RSF summarized the media situation in Afghanistan after August 2021: “In the space of three months, 43 percent of Afghan media outlets disappeared. More than two-thirds of the 12,000 journalists in the country in 2021 have left the profession. Eight out of 10 women journalists have had to stop working.
“The few women journalists still working are subject to all kinds of restrictions (no access to official sources and no travelling without a chaperone, etc.) and abuse (harassment, very low or even non-existent salaries, etc.). The media face severe restrictions. Afghan TV and radio stations can no longer broadcast music, and women presenters must cover their faces.”
“When the Taliban retook control of Afghanistan and announced their government, we feared only their police and intelligence agency,” said Abdul Aziz, a journalist from Nangarhar, in eastern Afghanistan. “Now, our colleagues are being arrested and harassed by any ministry, whether it’s the Ministry of Interior, Defense, or the Vice and Virtue ministry.”
Other journalists across Afghanistan echoed Aziz. They said that constant pressure and monitoring from authorities are impeding their ability to work professionally. In effect, said the journalists, they are being banned from doing even routine journalistic work.
Pressure from everywhere
Both male and female Afghan journalists reported harassment and arbitrary arrests by different ministries, as well as the Taliban’s intelligence agency. They said that they are now under pressure from all government departments and ministries.
Indeed, it is telling that while a few journalists shared their stories with ADC, at least three journalists agreed to do so only with approval from the Taliban’s Ministry of Information. As one of them explained, “We were informed by officials that to speak with the media, we must first obtain permission from the Ministry of Information.”
Many others did not agree to speak about their situation, fearing repercussions from authorities. Meanwhile, Abdullah, a local journalist in Kabul, told ADC that he and all his friends in media are only working so that they can feed their families. What they are doing is not really journalism, he said, as this is no longer possible under the Taliban.
“All we are doing now is earning a meager salary just to survive and searching for a way out of Afghanistan.” said Abdullah. “Under the current rulers of Afghanistan, we believe that fair and brave journalism is simply not possible.”

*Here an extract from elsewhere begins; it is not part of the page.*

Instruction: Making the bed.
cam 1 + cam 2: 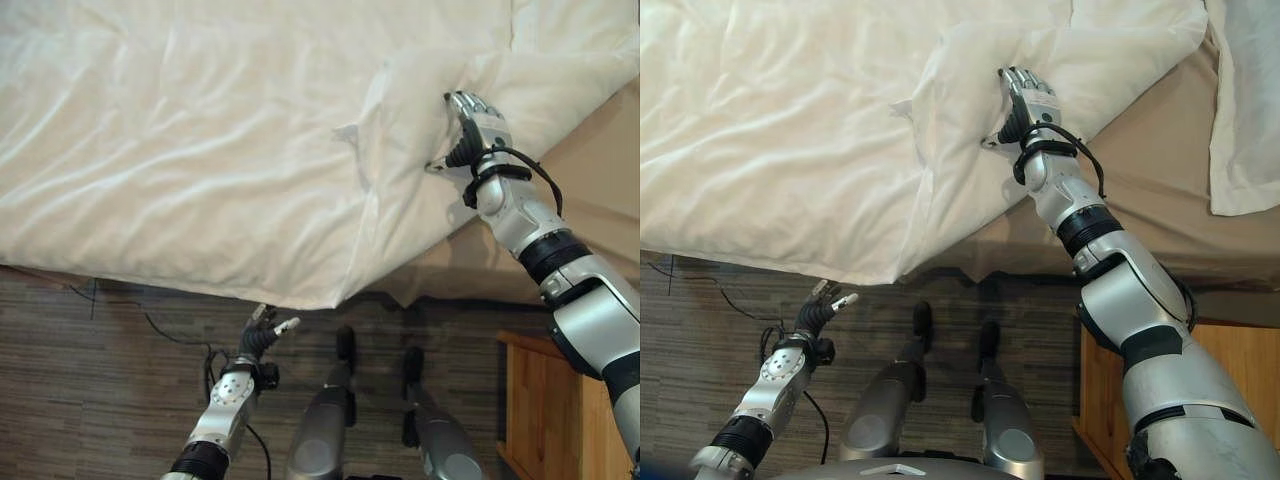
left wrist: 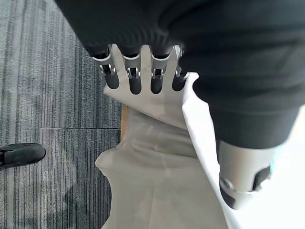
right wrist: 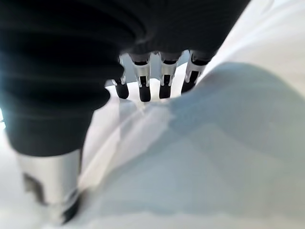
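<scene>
Both robot hands open: right robot hand flat on duvet, left robot hand below its edge.

A light wooden bedside cabinet is standing on grey striped carpet; a black shoe is resting there.

A white duvet covers most of the bed — wrinkled, its near edge hanging over the bed's side above the floor. Toward the head end its corner is folded back on itself in a puffy heap, leaving the tan sheet bare there — a white pillow lies beyond.
</scene>
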Robot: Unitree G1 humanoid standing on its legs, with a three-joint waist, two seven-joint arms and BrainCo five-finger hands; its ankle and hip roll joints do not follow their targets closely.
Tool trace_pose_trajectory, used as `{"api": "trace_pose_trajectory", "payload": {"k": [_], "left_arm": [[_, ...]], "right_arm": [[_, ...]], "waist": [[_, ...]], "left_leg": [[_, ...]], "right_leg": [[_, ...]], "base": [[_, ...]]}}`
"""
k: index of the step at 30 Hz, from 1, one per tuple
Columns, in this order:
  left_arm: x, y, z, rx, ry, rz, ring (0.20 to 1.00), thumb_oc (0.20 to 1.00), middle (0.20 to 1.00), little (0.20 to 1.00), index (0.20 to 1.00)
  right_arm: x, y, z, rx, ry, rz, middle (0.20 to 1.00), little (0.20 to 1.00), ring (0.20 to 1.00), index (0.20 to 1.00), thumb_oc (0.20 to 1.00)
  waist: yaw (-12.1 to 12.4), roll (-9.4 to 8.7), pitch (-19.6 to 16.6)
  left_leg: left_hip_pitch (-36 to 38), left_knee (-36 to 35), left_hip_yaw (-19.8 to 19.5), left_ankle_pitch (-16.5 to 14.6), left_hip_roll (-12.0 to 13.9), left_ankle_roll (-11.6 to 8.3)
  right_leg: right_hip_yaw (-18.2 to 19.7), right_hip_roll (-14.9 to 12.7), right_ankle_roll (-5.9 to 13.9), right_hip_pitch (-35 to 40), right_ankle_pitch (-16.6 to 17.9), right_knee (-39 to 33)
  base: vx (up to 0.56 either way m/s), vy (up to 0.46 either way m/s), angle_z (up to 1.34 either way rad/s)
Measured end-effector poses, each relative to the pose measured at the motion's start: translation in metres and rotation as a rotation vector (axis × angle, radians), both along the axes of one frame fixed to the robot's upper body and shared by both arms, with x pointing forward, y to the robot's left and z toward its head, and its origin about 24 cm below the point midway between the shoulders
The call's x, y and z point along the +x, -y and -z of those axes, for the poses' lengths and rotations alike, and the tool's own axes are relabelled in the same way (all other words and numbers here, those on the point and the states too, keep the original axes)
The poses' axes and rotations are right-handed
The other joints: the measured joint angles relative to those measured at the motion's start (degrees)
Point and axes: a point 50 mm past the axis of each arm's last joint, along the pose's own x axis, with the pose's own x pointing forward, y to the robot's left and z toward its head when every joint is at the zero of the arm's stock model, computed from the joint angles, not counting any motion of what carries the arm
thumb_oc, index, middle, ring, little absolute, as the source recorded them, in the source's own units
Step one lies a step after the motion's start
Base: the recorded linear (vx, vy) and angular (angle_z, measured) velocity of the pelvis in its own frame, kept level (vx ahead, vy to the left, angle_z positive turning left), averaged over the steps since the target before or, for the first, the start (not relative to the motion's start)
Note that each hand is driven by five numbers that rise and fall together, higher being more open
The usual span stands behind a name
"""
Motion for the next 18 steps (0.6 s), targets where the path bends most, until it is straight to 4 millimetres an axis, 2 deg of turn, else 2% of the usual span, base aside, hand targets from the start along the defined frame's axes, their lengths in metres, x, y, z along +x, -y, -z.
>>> {"api": "trace_pose_trajectory", "payload": {"k": [4,9,11,15,18], "left_arm": [[0.002,0.0,-0.001,0.0,0.005,0.002,1.0,1.0,1.0,1.0,1.0],[0.017,0.008,-0.013,0.003,0.049,0.035,1.0,1.0,1.0,1.0,1.0],[0.022,0.009,-0.016,0.005,0.056,0.043,1.0,1.0,1.0,1.0,1.0],[0.022,0.009,-0.015,0.015,0.041,0.059,1.0,1.0,1.0,1.0,1.0],[0.019,0.007,-0.013,0.022,0.029,0.057,1.0,1.0,1.0,1.0,1.0]], "right_arm": [[0.0,0.001,-0.001,0.009,0.007,0.004,0.2,0.2,0.2,0.2,0.2],[0.0,0.001,-0.004,0.014,0.01,0.002,0.2,0.2,0.2,0.2,0.2],[0.001,0.004,-0.001,0.035,-0.015,0.008,0.2,0.2,0.2,0.2,0.2],[0.001,0.011,-0.002,0.096,-0.019,0.027,0.2,0.2,0.2,0.2,0.2],[0.003,0.021,0.004,0.129,-0.05,0.061,0.2,0.2,0.2,0.2,0.2]], "waist": [[-0.4,-0.02,0.03],[-1.26,-0.22,0.13],[-1.74,-0.96,0.59],[-2.89,-1.56,0.73],[-3.71,-1.84,0.68]], "left_leg": [[0.03,0.0,0.0,0.02,0.0,0.0],[0.85,0.01,0.11,0.09,-0.09,0.1],[2.63,0.02,0.51,0.08,-0.09,0.1],[4.18,0.0,1.42,0.0,0.01,0.01],[4.79,0.0,2.77,-0.12,0.12,-0.1]], "right_leg": [[-0.14,-0.01,-0.03,0.12,0.03,0.01],[-0.15,-0.11,-0.01,0.94,0.07,0.02],[0.1,-0.18,0.01,2.55,0.1,0.01],[0.99,-0.18,0.19,3.73,0.23,0.0],[2.34,-0.24,0.32,3.72,0.92,0.0]], "base": [[0.0,0.0,0.0],[0.01,-0.001,-0.01],[0.01,-0.003,-0.05],[0.0,0.001,-0.1],[0.0,-0.007,-0.24]]}}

In an article announcing the release last December of its 2023 annual report on media freedom in Afghanistan, the Afghanistan Journalists Center (AFJC) said that journalists and media professionals there had “encountered significant obstacles and infringements on their basic rights and legal protections throughout the year, severely limiting their freedom and capacity to function effectively.
“These restrictions and violations stem from at least 14 media directives,” AFJC added, “some of which were issued in 2023.”
According to AFJC, there were “at least 168 instances of violations of journalists’ rights in 2023, including one journalist death, 19 injuries, 87 threats, and 61 arrests.
“Though these numbers reflect a decrease compared to the 260 recorded incidents in 2022,” it said, “the nature and structure of the violations remain unchanged. The intensified pressure on media and journalists through the implementation of these guidelines has resulted in reduced freedom, compromised independence, increased self-censorship, and a shift in media coverage toward humanitarian and educational events.”
Blurred lines
Indications are the grip on media in Afghanistan is tightening even more. For women journalists, the lines between private and public life are even becoming blurred.
In Kabul, several Afghan women journalists told ADC about being closely monitored on their personal social media pages by Taliban officials. Makai, for instance, revealed that she was followed by officials who instructed her not to share photos without masks on her social media pages. Recounted the 32-year-old: “I was shocked when an official called me and asked to remove my picture, which I had published on my account. When I asked the reason, he told me, ‘You are without a mask’.”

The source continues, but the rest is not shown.